Two post-Sanger sequencing technologies have reached the market so far, the third one will follow suit shortly, and an increasing number of potential users is thinking about acquiring one of the new instruments.
These tools promise to deliver hundreds of millions of DNA bases per run for a fraction of the cost of capillary electrophoresis sequencing, but what should users be aware of who are shopping for one?
As part of a pre-meeting workshop entitled “Utilization of New DNA Sequencing Technologies” at last week’s Advances in Genome Biology & Technology conference, held in Marco Island, Fla, Chad Nusbaum and David Jaffe, two researchers at the Broad Institute who have had access to at least two next-generation technologies — 454’s and Illumina’s (formerly Solexa’s) — provided some answers.
The main question on the minds of users is when to buy a next-gen sequencer, and which one to buy, according to Nusbaum, who is a co-director of the genome sequencing and analysis program at the Broad Institute. “It depends on the application,” he said at the workshop. “You have to make sure it’s doing what you want, and at a price that you can afford.”

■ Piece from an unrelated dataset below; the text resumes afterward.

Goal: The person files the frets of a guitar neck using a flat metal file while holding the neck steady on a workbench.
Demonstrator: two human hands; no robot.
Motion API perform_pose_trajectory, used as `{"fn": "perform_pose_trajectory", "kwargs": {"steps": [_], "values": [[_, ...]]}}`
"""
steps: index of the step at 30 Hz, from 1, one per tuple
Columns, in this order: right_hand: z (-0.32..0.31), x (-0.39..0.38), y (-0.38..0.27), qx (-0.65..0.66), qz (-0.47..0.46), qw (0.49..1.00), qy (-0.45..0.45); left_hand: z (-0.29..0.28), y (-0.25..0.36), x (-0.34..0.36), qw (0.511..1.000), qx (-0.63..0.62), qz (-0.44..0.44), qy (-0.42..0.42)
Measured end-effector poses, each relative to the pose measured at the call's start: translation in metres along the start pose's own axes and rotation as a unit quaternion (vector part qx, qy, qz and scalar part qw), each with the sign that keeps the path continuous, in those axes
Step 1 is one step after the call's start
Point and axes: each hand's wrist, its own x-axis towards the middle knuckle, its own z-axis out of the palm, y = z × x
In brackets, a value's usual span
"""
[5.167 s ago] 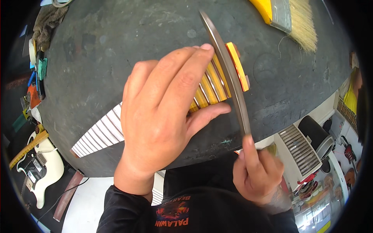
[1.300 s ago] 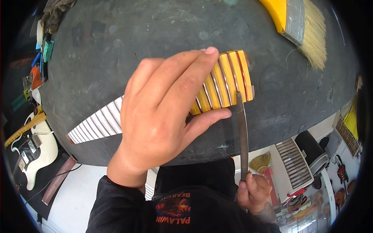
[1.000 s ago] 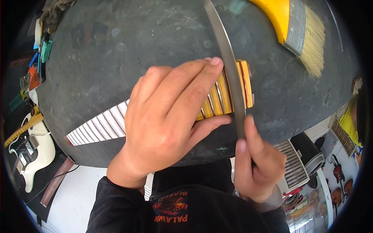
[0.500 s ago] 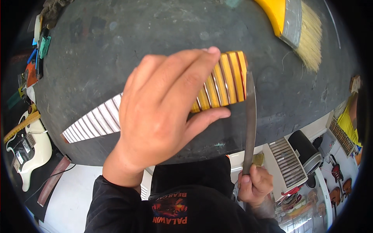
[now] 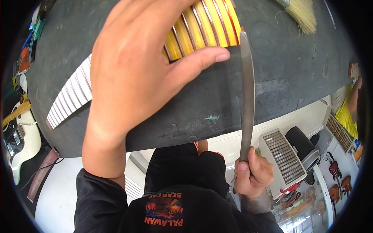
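A fretted guitar neck (image 5: 206, 27) lies across the dark work table (image 5: 186, 105). Its right part is yellow between the frets, its left part white. My left hand (image 5: 124, 66) lies over its middle, fingers across the top and thumb along the near edge, gripping it. In my right hand (image 5: 254, 174), low at the right, is a long flat metal file (image 5: 247, 97) held by its near end between thumb and fingers. The file points away from me, its far tip close by the neck's right end. Whether tip and neck touch, I cannot tell.
A wide bristle brush (image 5: 301, 17) lies at the far right of the table. On the left are a white electric guitar body (image 5: 27, 145) and hand tools. Beyond the right edge are a box of slatted bars (image 5: 283, 155), more guitars (image 5: 335, 169) and another person's yellow clothing (image 5: 347, 114).
In the picture, the neck, my left hand, brush and table have shifted up and left. The file has moved slightly up and left with my right hand, its tip still by the neck's end.
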Motion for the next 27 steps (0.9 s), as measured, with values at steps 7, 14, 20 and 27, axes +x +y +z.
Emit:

According to Nusbaum’s estimate, sequencing with 454’s technology costs between four and 10 times less than standard capillary electrophoresis sequencing. But reading DNA on Illumina’s, ABI’s, and Intelligent Bio-Systems’ new platforms is likely to be approximately 100 times cheaper. And sequencing on Helicos’ technology could be as much as 1,000 times less expensive than Sanger sequencing.
While 454’s and Illumina’s technologies are already on the market, ABI has just signed up early-access customers for its next-generation platform, and both IBS and Helicos said they will start beta-testing their instruments by the end of the year.
The platforms’ read lengths, which determine what applications they are most useful for, differ significantly. Also, the shorter reads make the data “fundamentally different,” according to Nusbaum, requiring new analytical tools and techniques. Read lengths range from approximately 25 to 35 base pairs for Illumina’s and ABI’s platforms to approximately 250 base pairs for 454’s. All three platforms now offer paired reads.
Around 80 percent of the human genome can be mapped with 25-mers alone, Nusbaum noted, adding that a 25-mer has “enormously more power than a 15-mer,” and a 30-mer significantly more power than a 25-mer.
Other than the shorter read lengths, probably the greatest challenge for newcomers to next-generation sequencing is the amount of data the new instruments churn out per run. While an ABI 3730 capillary electrophoresis sequencer produces megabytes per run, 454’s instrument gets into gigabytes, and Illumina’s and ABI’s new platforms reach terabytes. “That’s a scary thought,” Nusbaum said.
“The raw data is a challenge,” he said, and researchers will not be able to store it indefinitely. “This is a bit of a shock,” he professed, because genome researchers are “pack rats” who try to store every piece of data.
He said researchers will have to get used to the fact that instead of the raw data, they will need to store information about the individual base calls and their quality, as well as the quality of a run.
In addition, users will need to find ways to filter out the good reads from the bad ones, added David Jaffe, manager of the whole genome assembly group at the Broad.
Jaffe also pointed out that sample preparation becomes more important as reads become shorter, and users need to be aware of errors introduced by, say, PCR.
They also need to consider a variety of costs associated with introducing a next-generation sequencer, which do not only encompass the actual instrument but also reagent costs, personnel costs, as well as the infrastructure required to place the instrument, and cost for data analysis and storage. “With so much data, the analysis is not for free,” Jaffe said.
Basic accounting decisions will also need to be made, as Nusbaum pointed out that the new technologies probably have a shorter life cycle than capillary electrophoresis instruments, which used to be amortized over at least three years. As a result, next-gen users will need to amortize the new machines “a lot quicker than that.”
You have to make sure it’s doing what you want, and at a price that you can afford.
Potential buyers should also estimate how much data they require for the projects they have in mind, Nusbaum said. Assembling a genome, for example, needs more coverage — and thus more data — than profiling or discovering polymorphisms.
Short reads as such should not be a deterrent, according to Jaffe. “In our experience, you can do a lot more than you think” with short reads, he said. However, they need more effort to analyze and maybe even require researchers to develop new computational techniques.
Jaffe recommended that users first generate simulated data with shorter read lengths in order to estimate if the statistical power is sufficient to do certain experiments with them. They should also try to understand the different error properties of data coming off the different platforms.
If possible, users should generate some actual data on an instrument before making a choice, and get advice from other institutions that already have the tool in-house.
But the scientists would not make any endorsements for a specific platform. “We don’t know which one is going to be the best,” Nusbaum said. That, he said, depends on the specific applications.
In a panel discussion at the end of the workshop, though, he acknowledged that 454’s instrument was “mature enough” and had reached a “threshold of hardiness” in terms of support and protocols that would allow it to enter core facilities.